> _What is needed_:
The data is to be repeated exactly, with the images removed.

Top of Input data

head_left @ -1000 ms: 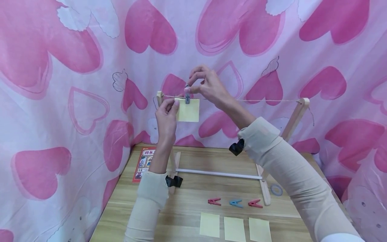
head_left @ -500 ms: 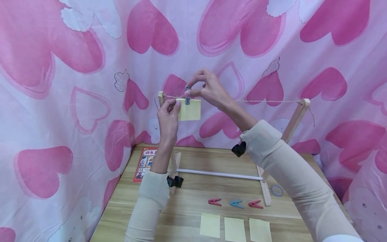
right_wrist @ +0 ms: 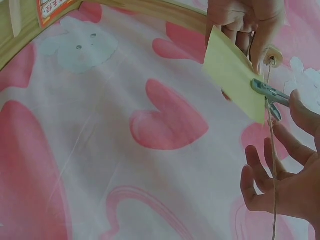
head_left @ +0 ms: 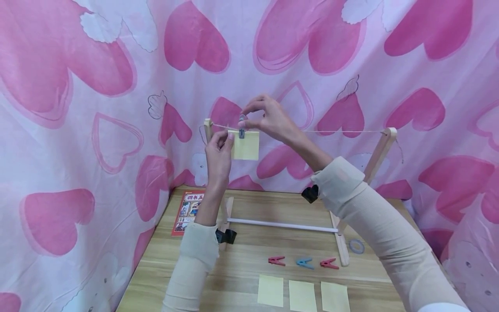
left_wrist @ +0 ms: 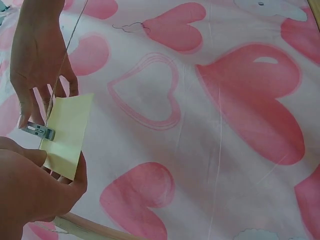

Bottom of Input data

> _Solution_:
head_left @ -1000 ms: 
head_left @ -500 ms: 
right_wrist @ +0 ms: 
head_left @ +0 ms: 
left_wrist @ +0 ms: 

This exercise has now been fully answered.